Treatment of peri-hilar cholangiocarcinoma (PHC) is one of the most critical challenges in the modern era of liver surgery (1). In addition to the highly demanding technique and insidious diagnostic work-up, the procedure is often complicated by potentially life-threatening post-operative sequelae. Therefore, accuracy in the pre-operative indication and planning is paramount to mitigate this risk and to improve the outcomes. The decision to either perform a right or left hepatectomy should be based on several factors, including tumor extension, presence of vascular infiltration, study of the future liver remnant (FLR) and center experience. Franken and colleagues reported their valuable experience with patients affected by PHC (2), comparing 76 left sided liver resections (LH) vs. 102 right sided liver resections (RH) for PHC, to highlight potential advantages of one approach over the other. Authors showed that no statistically significant differences could be found in both short- and long-term outcomes between the two groups. Interestingly, post-hepatectomy liver failure (PHLF) was more frequently observed after RH (22%) compared to LH (11%), almost reaching a significant threshold (P=0.052). Of note, incidence of PHLF seems to be influenced more by the combination of liver and portal vein resection (P=0.005), rather than by the side of the hepatectomy. Despite the efforts to obtain a radical treatment and the risk of severe morbidity, a R0 resection was obtained in only 39% of the cases, without differences between left- and right-sided hepatectomies (40% and 39%, respectively, P=0.849), having considered any margin <1 mm as R1 including all planes.

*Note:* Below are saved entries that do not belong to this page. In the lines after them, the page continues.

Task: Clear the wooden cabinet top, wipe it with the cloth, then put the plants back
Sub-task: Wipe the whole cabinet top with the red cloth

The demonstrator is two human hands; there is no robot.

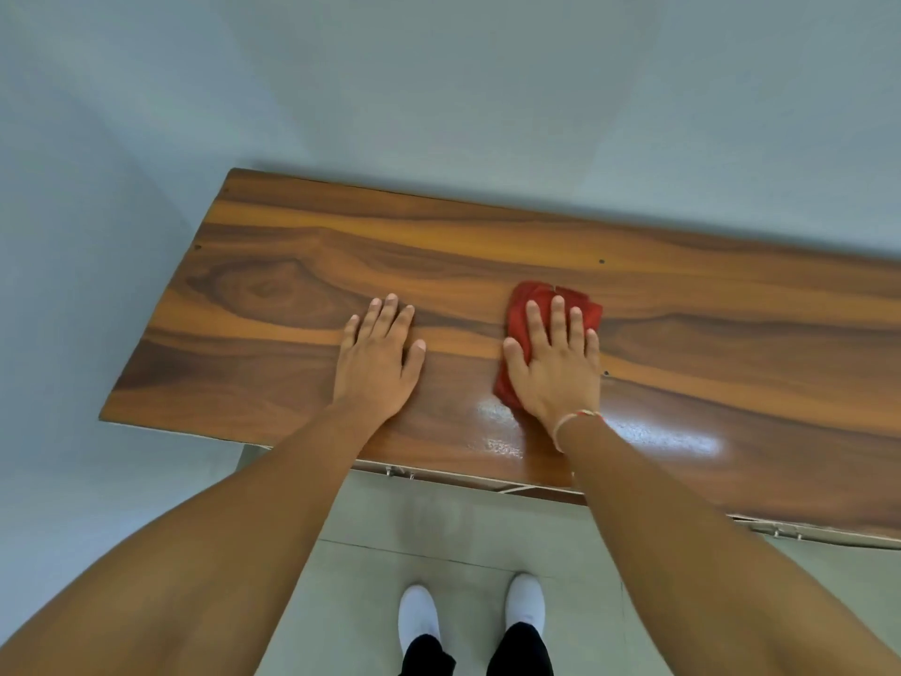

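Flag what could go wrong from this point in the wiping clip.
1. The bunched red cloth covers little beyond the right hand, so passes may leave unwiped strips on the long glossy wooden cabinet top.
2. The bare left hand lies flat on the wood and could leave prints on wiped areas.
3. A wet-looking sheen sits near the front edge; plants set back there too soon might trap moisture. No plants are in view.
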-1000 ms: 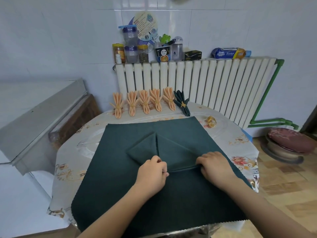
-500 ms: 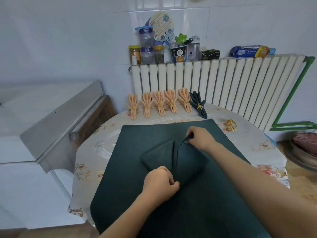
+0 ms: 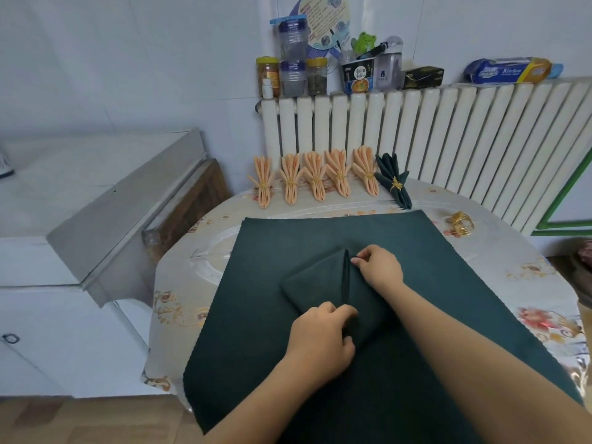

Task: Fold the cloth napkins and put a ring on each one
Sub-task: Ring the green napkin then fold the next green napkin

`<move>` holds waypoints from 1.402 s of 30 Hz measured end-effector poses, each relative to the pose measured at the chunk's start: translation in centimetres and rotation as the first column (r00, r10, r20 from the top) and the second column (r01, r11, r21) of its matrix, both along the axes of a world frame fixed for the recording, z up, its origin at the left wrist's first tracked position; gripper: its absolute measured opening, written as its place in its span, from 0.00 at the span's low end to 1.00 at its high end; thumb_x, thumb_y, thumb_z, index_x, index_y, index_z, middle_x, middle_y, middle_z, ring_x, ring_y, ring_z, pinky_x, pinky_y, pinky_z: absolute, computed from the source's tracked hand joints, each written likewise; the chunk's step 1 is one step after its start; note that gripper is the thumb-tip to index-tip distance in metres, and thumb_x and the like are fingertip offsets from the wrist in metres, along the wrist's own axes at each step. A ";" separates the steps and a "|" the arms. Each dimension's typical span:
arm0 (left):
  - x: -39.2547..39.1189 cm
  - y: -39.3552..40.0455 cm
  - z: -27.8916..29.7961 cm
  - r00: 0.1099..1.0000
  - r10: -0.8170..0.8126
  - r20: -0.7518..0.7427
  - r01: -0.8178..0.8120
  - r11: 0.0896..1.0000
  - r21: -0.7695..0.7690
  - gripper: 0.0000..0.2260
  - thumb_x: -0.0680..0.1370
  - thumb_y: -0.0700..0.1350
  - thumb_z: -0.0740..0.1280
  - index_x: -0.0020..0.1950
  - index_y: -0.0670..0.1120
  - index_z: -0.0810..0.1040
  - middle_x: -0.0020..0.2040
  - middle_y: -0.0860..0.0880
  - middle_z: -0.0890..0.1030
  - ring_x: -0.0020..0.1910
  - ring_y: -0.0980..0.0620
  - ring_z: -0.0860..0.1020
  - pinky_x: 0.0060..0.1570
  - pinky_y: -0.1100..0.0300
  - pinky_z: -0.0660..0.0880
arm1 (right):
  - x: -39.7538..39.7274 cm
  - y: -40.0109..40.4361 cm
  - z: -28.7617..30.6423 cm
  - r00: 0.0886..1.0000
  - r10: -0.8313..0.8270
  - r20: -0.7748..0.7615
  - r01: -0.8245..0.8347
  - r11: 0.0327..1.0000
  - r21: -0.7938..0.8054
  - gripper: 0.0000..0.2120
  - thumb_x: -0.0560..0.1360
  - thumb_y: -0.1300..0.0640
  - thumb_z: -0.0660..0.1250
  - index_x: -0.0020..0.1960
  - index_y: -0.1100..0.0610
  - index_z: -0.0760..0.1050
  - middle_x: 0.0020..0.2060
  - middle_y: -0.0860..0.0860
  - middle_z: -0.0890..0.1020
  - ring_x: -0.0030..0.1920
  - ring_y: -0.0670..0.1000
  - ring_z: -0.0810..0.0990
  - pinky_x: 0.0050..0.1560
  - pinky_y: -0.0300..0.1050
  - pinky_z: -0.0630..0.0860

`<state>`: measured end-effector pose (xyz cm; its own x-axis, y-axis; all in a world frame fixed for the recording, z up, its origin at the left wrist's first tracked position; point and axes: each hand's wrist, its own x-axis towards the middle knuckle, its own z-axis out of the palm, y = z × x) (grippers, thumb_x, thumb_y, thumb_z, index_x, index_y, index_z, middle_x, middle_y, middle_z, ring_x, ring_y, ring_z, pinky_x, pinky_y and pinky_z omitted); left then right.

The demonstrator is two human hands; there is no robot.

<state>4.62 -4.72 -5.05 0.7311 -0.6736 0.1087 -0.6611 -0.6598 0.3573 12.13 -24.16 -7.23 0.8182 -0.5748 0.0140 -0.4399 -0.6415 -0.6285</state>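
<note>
Napkin (image 3: pixel 320 283) pinched by both hands' fingers; gold ring (image 3: pixel 462 223) and finished napkins (image 3: pixel 315 179) lie beyond.

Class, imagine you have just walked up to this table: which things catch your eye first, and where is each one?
First, the two hands at the centre: the left hand pins the near end of a dark green napkin, while the right hand pinches its raised pleat near the far tip. Behind, along the table's far edge, stands a row of five peach napkins and one green napkin, all ringed. A loose gold ring lies far right.
</note>
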 end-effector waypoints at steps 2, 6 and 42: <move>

These results are consistent with previously published data collected in a recent meta-analysis including 1,031 patients, confirming that LH and RH have comparable survival benefits and R0 resection rates, while short-terms outcomes, morbidity and incidence of PHLF are significantly lower in patients treated with LH (3). It should be mentioned that, even in expert hands, the overall post-operative morbidity rate is considerably high, with an overall incidence of 58% of Clavien-Dindo grade >3 complications and 90-day mortality of 14%, that reached 16% rate in the right-sided resection group compared to 11% in the left-sided resection group in the series by Franken. A systematic review and meta-analysis published in 2019 by the same group and including 4,634 cases of patients that underwent major liver resection for PHC confirmed the high risk of severe post-operative complications. In detail, 30- and 90-day mortality were as high as 5% (95% CI: 3–6%) and 9% (95% CI: 6–12%), respectively, while overall morbidity and severe morbidity were 57% (95% CI: 50–64%) and 40% (95% CI: 34–47%), respectively. When comparing Asian to Western studies, the latter showed significantly higher 30- and 90-day mortality, and overall morbidity [2% vs. 8% (P<0.001), 3% vs. 12% (P<0.001), and 54% vs. 63% (P=0.048), respectively], even when corrected for hospital volume (4).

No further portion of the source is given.